EXERCISE PROMPT >> Copy out the whole listing exactly as written, leaving the pictures behind.
Segment Open
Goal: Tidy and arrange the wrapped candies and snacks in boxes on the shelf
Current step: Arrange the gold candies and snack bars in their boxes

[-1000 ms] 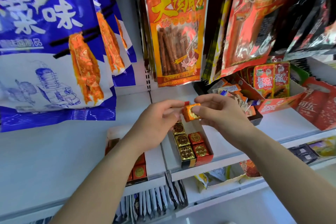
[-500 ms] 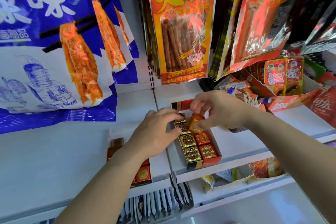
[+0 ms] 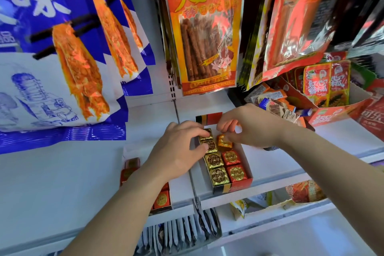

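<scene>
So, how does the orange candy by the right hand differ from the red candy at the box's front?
The orange candy sits tilted; the front red candy lies flat. The front red candy shows a round gold seal on top; the orange candy shows no clear seal. The right hand pinches the orange candy; nothing touches the front red candy. Both are square, foil-wrapped, in the same box.

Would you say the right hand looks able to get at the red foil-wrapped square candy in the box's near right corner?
Probably yes: the red foil-wrapped square candy lies uncovered near the right hand, clear of the left hand, though it pinches an orange foil-wrapped candy.
</scene>
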Tool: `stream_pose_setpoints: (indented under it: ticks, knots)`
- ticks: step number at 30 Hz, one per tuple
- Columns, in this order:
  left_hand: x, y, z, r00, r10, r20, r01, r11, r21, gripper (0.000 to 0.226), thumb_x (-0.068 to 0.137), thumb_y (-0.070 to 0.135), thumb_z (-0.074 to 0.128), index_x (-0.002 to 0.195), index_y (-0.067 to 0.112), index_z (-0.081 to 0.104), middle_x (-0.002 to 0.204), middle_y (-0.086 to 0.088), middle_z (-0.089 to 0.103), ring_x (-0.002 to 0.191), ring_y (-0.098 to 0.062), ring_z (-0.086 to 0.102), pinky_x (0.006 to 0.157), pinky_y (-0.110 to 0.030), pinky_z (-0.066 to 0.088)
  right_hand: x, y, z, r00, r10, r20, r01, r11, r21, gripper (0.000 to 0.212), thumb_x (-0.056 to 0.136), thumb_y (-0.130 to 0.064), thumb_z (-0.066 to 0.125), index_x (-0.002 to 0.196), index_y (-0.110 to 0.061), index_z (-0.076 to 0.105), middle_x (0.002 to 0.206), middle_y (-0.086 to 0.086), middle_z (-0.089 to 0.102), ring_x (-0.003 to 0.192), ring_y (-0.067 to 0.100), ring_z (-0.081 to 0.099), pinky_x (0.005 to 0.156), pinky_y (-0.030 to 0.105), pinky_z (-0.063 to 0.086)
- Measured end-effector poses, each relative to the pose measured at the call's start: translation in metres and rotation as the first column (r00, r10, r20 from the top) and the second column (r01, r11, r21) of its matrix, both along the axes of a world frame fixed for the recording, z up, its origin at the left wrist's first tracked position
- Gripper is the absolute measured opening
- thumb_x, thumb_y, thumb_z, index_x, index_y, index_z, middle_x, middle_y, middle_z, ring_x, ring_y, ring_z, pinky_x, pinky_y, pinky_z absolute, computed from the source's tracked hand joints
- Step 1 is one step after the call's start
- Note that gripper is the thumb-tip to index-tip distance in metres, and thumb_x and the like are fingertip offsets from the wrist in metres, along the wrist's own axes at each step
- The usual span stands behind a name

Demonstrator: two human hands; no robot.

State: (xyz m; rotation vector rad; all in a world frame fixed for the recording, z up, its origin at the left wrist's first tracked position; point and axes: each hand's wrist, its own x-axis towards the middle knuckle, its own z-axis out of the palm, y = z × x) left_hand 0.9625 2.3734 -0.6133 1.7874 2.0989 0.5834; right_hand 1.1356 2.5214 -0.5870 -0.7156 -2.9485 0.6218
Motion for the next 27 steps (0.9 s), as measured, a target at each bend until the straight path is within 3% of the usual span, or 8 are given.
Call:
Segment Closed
YOUR SOLUTION >>
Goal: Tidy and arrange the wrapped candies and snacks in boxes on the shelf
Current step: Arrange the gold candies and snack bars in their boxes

[-1000 ms] 
[-500 ms] 
[+0 ms] 

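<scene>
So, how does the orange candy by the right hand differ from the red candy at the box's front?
The orange candy sits tilted; the front red candy lies flat. The front red candy shows a round gold seal on top; the orange candy shows no clear seal. The right hand pinches the orange candy; nothing touches the front red candy. Both are square, foil-wrapped, in the same box.

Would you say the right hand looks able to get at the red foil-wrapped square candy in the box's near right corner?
Probably yes: the red foil-wrapped square candy lies uncovered near the right hand, clear of the left hand, though it pinches an orange foil-wrapped candy.
</scene>
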Tool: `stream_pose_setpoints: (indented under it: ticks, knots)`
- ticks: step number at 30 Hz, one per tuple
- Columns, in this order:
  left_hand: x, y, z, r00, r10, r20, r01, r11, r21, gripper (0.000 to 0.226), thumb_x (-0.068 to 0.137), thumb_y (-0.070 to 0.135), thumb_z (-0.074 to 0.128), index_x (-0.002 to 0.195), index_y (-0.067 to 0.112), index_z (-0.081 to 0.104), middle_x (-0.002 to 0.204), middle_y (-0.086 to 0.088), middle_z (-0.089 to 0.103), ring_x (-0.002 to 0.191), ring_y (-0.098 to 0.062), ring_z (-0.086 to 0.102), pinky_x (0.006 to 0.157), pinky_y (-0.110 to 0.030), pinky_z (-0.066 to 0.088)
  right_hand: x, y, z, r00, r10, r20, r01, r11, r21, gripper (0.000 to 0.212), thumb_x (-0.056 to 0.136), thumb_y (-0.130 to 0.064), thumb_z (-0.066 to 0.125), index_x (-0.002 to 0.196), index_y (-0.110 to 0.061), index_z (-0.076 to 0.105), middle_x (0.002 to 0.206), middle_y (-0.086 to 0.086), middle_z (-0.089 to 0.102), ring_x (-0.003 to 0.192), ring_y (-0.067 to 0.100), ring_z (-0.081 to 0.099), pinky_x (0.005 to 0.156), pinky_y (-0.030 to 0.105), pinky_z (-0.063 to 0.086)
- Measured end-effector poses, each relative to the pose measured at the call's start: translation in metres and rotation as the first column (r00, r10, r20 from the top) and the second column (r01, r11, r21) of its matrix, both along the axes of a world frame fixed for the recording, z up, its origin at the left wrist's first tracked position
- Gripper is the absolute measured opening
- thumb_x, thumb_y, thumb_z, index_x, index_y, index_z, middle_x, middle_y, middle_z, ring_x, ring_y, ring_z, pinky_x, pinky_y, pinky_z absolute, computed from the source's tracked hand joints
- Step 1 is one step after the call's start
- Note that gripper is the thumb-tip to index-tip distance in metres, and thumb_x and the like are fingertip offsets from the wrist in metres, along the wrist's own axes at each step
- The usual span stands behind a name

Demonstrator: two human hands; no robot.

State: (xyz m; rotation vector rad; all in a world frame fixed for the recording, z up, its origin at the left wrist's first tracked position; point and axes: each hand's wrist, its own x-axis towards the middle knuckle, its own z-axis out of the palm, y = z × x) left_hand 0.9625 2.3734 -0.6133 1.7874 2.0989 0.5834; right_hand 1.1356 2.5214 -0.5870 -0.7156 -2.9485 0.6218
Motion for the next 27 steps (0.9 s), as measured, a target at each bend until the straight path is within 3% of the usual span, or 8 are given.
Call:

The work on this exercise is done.